Die Schwachstelle betrifft eine weit verbreitete Enterprise-Plattform zur Dokumentenverwaltung und Zusammenarbeit. Angreifer können die Sicherheitslücke ausnutzen, um sich unbefugt Zugang zu Unternehmensdaten zu verschaffen. Obwohl Microsoft einen Patch bereitgestellt hat, zeigt die hohe Zahl ungeschützter Instanzen, dass viele Organisationen die Aktualisierung noch nicht implementiert haben. Experten vermuten, dass insbesondere kleinere Unternehmen und Behörden mit begrenzten IT-Ressourcen betroffen sind.

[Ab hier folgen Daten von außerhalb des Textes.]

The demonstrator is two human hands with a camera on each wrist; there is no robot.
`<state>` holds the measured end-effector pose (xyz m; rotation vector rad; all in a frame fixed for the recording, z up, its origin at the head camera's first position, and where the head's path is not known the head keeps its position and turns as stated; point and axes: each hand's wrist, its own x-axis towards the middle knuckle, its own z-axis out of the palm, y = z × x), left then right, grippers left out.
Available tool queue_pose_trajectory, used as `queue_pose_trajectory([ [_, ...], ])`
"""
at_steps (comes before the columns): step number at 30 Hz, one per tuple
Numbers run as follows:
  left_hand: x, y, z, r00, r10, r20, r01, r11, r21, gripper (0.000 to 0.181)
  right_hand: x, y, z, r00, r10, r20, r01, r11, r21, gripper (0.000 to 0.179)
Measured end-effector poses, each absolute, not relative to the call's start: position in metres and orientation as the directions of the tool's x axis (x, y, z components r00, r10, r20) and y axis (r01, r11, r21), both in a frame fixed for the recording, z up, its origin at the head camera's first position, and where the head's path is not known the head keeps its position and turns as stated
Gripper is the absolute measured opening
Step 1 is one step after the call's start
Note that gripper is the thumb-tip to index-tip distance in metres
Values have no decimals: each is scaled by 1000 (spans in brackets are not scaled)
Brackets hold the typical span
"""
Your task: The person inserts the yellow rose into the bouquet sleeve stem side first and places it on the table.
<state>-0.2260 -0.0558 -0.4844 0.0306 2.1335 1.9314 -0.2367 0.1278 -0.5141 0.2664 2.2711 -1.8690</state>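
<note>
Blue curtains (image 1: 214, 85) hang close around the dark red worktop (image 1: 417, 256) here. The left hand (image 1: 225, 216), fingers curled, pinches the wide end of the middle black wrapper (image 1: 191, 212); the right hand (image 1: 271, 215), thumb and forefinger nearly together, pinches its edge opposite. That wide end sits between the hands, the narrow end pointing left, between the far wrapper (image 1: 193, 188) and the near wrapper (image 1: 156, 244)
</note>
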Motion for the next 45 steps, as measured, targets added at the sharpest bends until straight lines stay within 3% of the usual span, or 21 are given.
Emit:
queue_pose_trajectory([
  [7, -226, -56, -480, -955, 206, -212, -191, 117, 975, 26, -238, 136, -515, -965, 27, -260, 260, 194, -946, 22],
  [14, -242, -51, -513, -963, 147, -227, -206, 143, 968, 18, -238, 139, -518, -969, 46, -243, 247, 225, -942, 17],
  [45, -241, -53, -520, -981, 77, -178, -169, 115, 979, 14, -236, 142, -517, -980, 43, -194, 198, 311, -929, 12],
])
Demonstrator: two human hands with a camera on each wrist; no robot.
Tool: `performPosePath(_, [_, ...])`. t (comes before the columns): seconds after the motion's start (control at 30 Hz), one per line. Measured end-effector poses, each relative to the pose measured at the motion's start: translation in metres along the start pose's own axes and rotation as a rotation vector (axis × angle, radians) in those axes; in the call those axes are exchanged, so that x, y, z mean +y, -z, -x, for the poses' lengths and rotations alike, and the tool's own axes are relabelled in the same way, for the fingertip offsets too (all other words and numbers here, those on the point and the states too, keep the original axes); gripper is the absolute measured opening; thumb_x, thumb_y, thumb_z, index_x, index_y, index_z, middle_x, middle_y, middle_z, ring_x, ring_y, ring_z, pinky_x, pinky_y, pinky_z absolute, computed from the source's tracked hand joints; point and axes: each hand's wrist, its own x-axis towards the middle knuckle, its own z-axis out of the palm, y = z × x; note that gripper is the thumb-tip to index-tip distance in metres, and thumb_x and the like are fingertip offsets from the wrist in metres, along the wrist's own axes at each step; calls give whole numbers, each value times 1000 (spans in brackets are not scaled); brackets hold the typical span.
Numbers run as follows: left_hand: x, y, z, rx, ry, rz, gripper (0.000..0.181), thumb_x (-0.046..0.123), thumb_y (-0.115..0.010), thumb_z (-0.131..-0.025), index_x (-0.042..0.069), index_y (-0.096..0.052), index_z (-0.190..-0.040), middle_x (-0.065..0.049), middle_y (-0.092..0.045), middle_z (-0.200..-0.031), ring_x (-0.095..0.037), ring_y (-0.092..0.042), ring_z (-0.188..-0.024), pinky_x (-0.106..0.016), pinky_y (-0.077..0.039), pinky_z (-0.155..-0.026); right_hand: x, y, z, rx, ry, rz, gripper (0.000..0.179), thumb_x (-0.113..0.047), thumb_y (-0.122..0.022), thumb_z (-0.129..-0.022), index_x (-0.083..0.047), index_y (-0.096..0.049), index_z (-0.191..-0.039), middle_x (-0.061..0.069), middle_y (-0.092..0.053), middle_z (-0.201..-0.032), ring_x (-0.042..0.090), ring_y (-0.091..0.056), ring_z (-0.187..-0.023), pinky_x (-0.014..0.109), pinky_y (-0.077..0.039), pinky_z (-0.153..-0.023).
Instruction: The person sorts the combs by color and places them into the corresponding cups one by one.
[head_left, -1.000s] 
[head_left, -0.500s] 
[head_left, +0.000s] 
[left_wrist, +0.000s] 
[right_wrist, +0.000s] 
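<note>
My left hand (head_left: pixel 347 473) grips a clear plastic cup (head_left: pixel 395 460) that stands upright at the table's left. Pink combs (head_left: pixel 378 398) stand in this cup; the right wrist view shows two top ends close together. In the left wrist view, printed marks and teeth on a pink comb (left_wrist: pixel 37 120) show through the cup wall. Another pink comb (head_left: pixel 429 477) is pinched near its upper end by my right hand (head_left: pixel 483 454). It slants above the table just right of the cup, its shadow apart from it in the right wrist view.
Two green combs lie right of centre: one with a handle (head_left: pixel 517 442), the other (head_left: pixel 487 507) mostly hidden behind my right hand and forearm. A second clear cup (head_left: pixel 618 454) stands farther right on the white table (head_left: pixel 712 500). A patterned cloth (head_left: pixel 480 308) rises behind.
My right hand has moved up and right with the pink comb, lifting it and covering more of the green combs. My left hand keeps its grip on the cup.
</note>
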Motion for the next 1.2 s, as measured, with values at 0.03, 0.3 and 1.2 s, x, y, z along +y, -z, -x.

Die Situation signalisiert erhöhten Handlungsdruck für IT-Abteilungen und Sicherheitsverantwortliche. Ungeschützte SharePoint-Instanzen könnten zur Zielscheibe weiterer Angriffskampagnen werden, da bekannte Schwachstellen mit vorhandenen Exploits aktiv ausgenutzt werden. Die Diskrepanz zwischen Patch-Verfügbarkeit und tatsächlicher Absicherung deutet auf strukturelle Defizite im Patch-Management vieler Organisationen hin. Betroffene Unternehmen sollten die sofortige Installation des verfügbaren Updates als kritische Priorität behandeln.